Return every line from the listing where the word "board" occurs.

EXCERPTED RECORDS:

• • •

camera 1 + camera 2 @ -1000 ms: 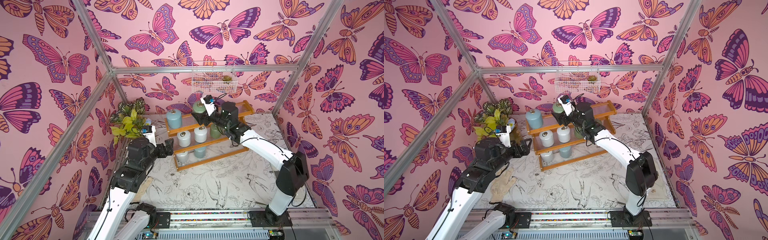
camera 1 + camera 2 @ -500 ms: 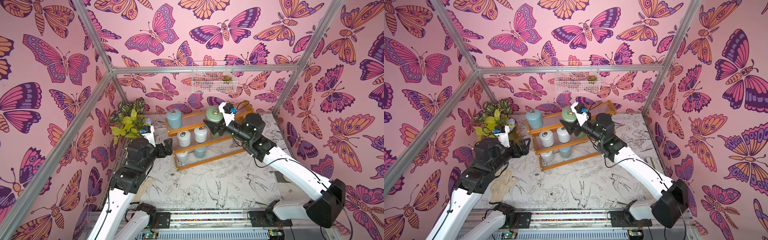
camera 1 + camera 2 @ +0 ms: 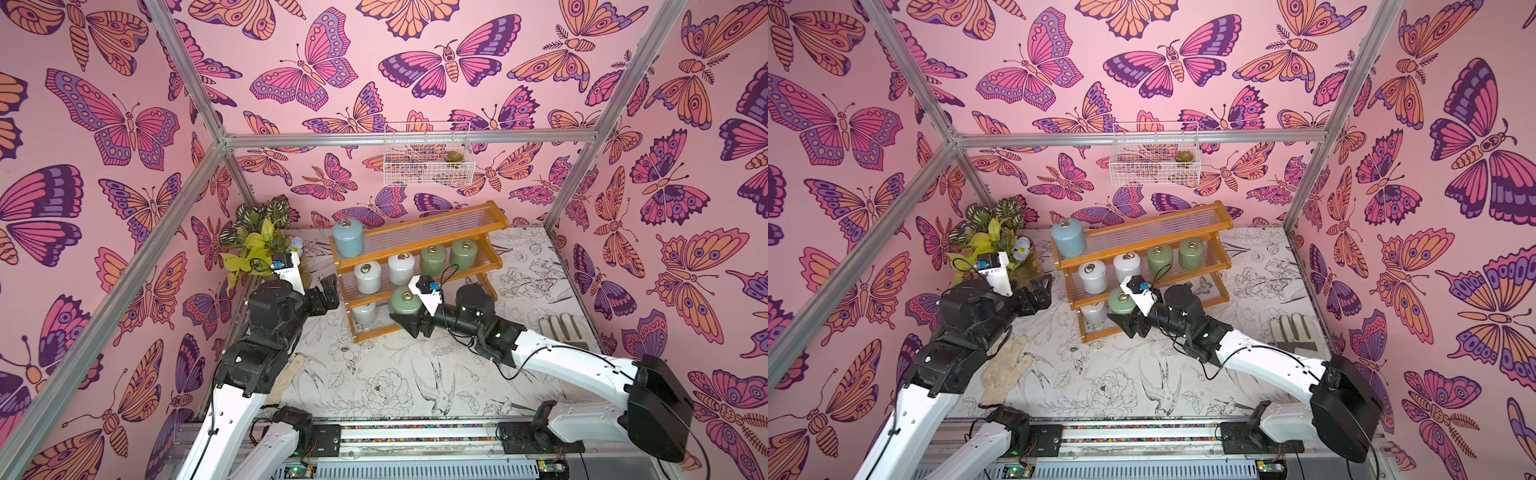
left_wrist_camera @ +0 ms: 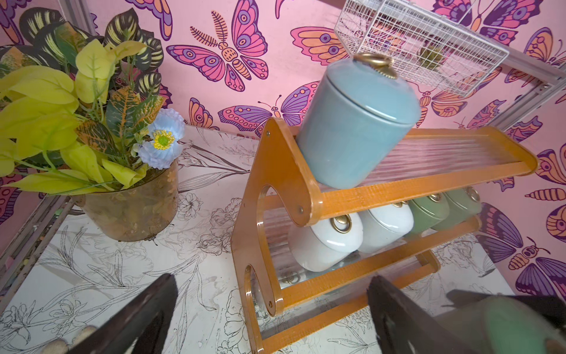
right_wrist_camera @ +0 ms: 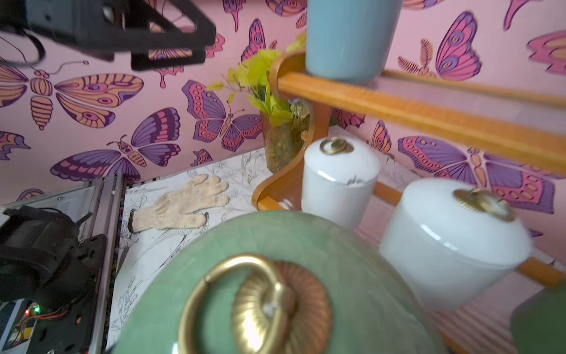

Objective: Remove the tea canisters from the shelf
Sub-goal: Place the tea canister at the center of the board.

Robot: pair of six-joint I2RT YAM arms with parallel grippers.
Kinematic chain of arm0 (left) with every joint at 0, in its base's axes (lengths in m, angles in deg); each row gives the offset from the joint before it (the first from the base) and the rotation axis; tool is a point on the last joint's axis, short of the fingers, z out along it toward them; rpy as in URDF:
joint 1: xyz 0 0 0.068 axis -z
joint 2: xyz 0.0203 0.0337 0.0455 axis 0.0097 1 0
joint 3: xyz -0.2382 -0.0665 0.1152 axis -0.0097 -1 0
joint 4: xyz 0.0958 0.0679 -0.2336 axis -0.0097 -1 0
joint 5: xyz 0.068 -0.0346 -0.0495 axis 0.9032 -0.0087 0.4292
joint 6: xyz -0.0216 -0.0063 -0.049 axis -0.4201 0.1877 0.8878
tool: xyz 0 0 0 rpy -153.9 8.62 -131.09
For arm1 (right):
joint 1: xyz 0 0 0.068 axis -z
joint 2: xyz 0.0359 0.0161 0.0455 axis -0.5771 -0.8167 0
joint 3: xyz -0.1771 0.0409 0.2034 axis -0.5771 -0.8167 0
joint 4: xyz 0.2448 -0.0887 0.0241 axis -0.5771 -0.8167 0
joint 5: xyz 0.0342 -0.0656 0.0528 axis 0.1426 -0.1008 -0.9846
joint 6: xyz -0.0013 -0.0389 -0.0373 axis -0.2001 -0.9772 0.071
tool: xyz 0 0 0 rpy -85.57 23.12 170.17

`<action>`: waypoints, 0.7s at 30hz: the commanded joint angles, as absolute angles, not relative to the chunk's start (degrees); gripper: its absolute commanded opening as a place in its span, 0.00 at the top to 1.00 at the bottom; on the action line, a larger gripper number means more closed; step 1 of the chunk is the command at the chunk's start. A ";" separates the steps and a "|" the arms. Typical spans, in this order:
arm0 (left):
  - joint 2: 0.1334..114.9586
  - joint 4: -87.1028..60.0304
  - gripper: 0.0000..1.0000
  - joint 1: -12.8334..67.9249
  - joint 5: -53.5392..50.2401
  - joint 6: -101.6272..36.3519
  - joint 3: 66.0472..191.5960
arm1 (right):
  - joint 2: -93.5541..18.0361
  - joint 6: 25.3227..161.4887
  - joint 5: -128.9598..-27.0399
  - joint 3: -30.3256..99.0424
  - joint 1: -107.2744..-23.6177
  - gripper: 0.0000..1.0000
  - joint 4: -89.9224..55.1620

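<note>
Find right gripper (image 3: pixel 406 319) pinching a sage green canister (image 3: pixel 402 300) low on its body, lid up, clear of the shelf (image 4: pixel 398 188), hanging just in front of the lowest tier, above the table (image 3: pixel 415 374). Find left gripper (image 3: pixel 327 293) spread wide and empty, just beside the shelf's end.

Count on the shelf:
- Top tier: light blue canister (image 3: pixel 347 239).
- Middle tier: white pair (image 3: pixel 367 277) and green pair (image 3: pixel 432 259).
- Bottom tier: lone white canister (image 3: pixel 365 312).
- Cannot see past the held one for more.

Risks, judged:
- Expect slip: glossy glaze, grip on the body only.
- Guard against tilt on the way down: lid unpinned, likely to slide off and chip.
- Watch the bottom front rail, close behind the held canister. Avoid clipping it: enough to shove the rack and rock everything standing on the ribbed plastic.
- Avoid setting down on the knit glove (image 3: pixel 1005 370): soft, uneven, likely to topple a narrow base.
- Mind the left gripper: near enough for crossing paths to end in a bump against the arm, or against the light blue canister at the tier's edge.
</note>
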State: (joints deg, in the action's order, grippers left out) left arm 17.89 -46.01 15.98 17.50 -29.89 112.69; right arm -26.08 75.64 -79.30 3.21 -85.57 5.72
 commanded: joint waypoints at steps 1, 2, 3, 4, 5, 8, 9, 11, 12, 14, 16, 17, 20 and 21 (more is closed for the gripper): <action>18.27 -45.01 0.00 16.24 19.19 -29.57 111.96 | -29.31 77.21 -79.93 4.27 -87.23 0.56 16.28; 18.16 -44.22 0.00 16.31 19.28 -29.19 111.36 | -30.87 76.82 -80.72 4.22 -87.73 0.56 16.96; 17.87 -43.62 0.00 16.31 19.37 -28.75 110.82 | -32.13 76.69 -81.67 4.11 -88.04 0.56 17.80; 17.64 -42.76 0.00 16.31 19.46 -28.40 110.13 | -33.72 76.59 -82.87 3.95 -88.47 0.57 19.38; 17.39 -42.07 0.00 16.27 19.46 -28.24 109.51 | -35.39 76.50 -84.18 3.76 -88.88 0.57 21.13; 17.98 -41.79 0.00 16.28 19.59 -28.40 108.94 | -40.65 76.28 -88.94 2.24 -89.71 0.58 28.98; 18.10 -41.80 0.00 16.31 19.39 -28.50 108.81 | -42.59 76.33 -89.85 1.93 -89.95 0.58 31.42; 18.41 -41.75 0.00 16.24 19.05 -28.50 108.46 | -46.38 76.22 -92.27 1.40 -90.51 0.58 35.99; 18.50 -41.73 0.00 16.28 19.17 -28.33 108.30 | -48.07 76.03 -93.10 1.14 -90.89 0.58 37.97; 18.54 -41.65 0.00 16.28 19.03 -28.24 108.10 | -52.05 75.44 -93.34 0.22 -92.13 0.58 43.34; 18.42 -41.46 0.00 16.26 18.67 -28.32 108.01 | -55.57 74.80 -92.26 -0.40 -93.51 0.58 48.29; 18.41 -41.45 0.00 16.23 18.58 -28.32 108.01 | -57.53 74.70 -91.57 -0.47 -94.13 0.57 50.80; 18.77 -41.45 0.00 16.19 17.83 -28.50 108.10 | -61.28 74.75 -91.04 0.59 -95.51 0.56 53.55; 18.83 -41.45 0.00 16.20 17.39 -28.50 108.01 | -61.91 74.52 -91.04 1.04 -95.91 0.56 53.56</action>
State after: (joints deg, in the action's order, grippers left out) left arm 18.56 -42.47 15.98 18.39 -28.56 108.73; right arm -61.73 75.55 -90.08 -1.05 -94.73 41.04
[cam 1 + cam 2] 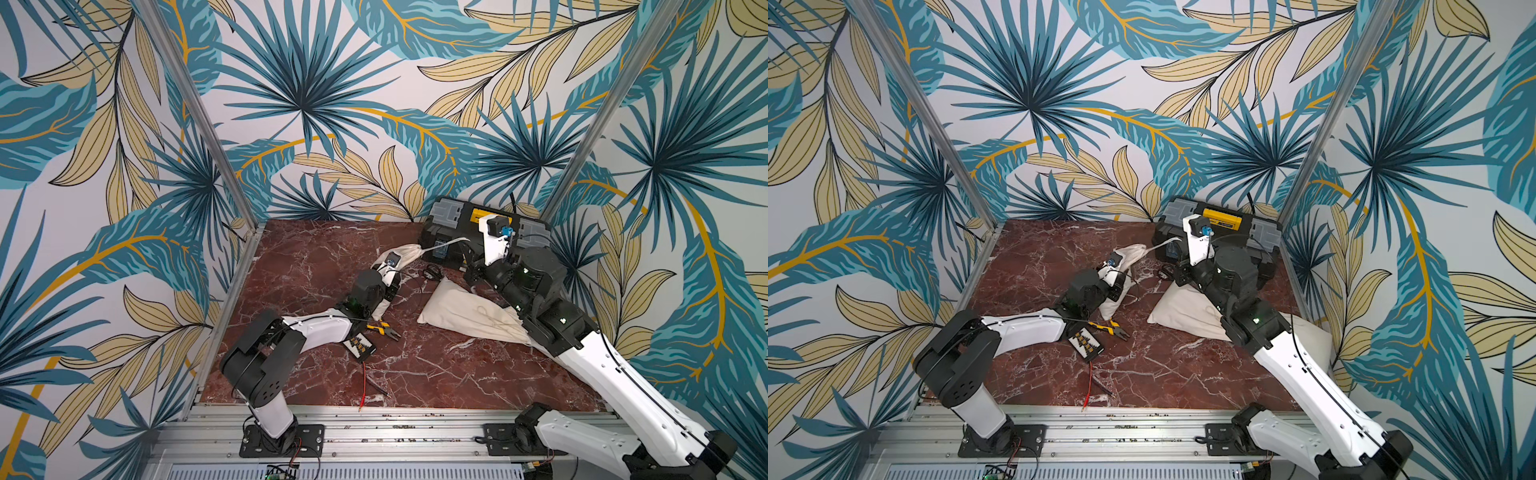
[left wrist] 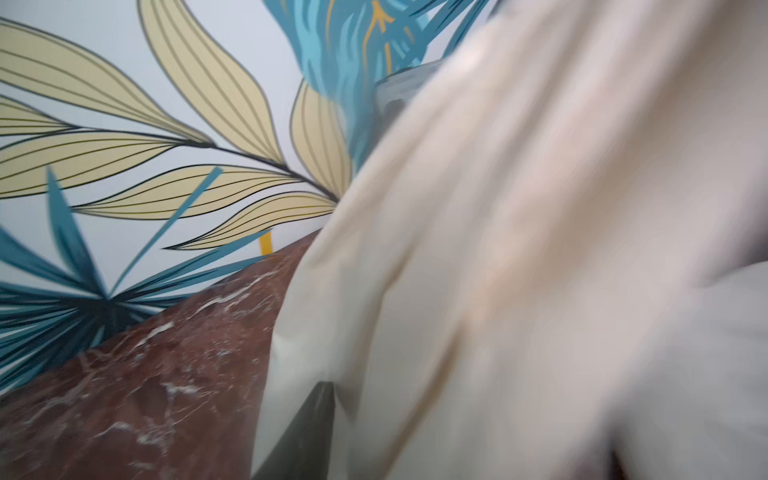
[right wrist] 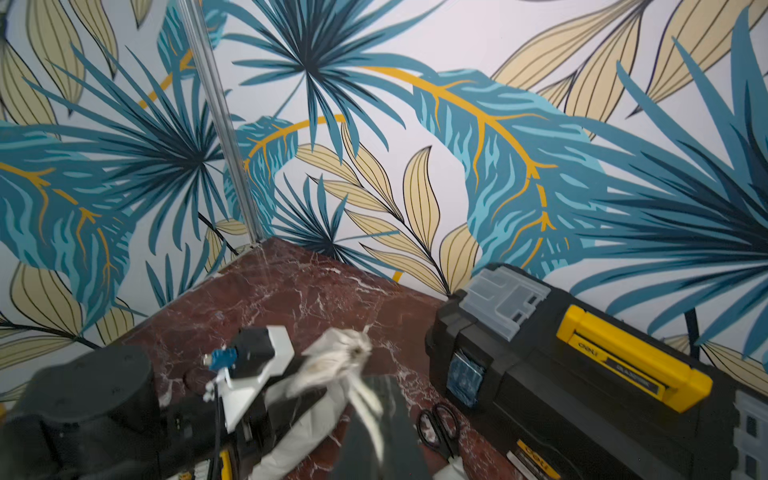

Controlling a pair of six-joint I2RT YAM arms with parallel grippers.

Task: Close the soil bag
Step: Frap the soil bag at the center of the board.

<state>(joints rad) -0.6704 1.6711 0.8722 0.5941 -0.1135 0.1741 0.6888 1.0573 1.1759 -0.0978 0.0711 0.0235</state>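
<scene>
Two grippers meet at the bag (image 1: pixel 409 251), which lies on the table (image 1: pixel 316 257) toward the middle of the back edge, near the toolbox (image 1: pixel 453 216). The right gripper (image 3: pixel 376 399) is clenched on the cord (image 1: pixel 446 243), which runs straight from the gathered bag mouth. The left gripper (image 1: pixel 395 274) lies against the bag cloth; only one finger (image 2: pixel 307 432) shows, so its state cannot be told.

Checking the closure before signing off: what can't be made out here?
- Left gripper jaws: blurred small cream cloth soil bag fills the left wrist view; its wrist hides them in both top views.
- Bag's gathered neck: motion-blurred, right wrist view.
- Large cream cloth sack: one end under right arm, both top views.
</scene>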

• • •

ANSWER TO THIS PROBLEM:
Sub-goal: Place the tea canister at the center of the board.
Step: Frap the soil bag at the center of the board.

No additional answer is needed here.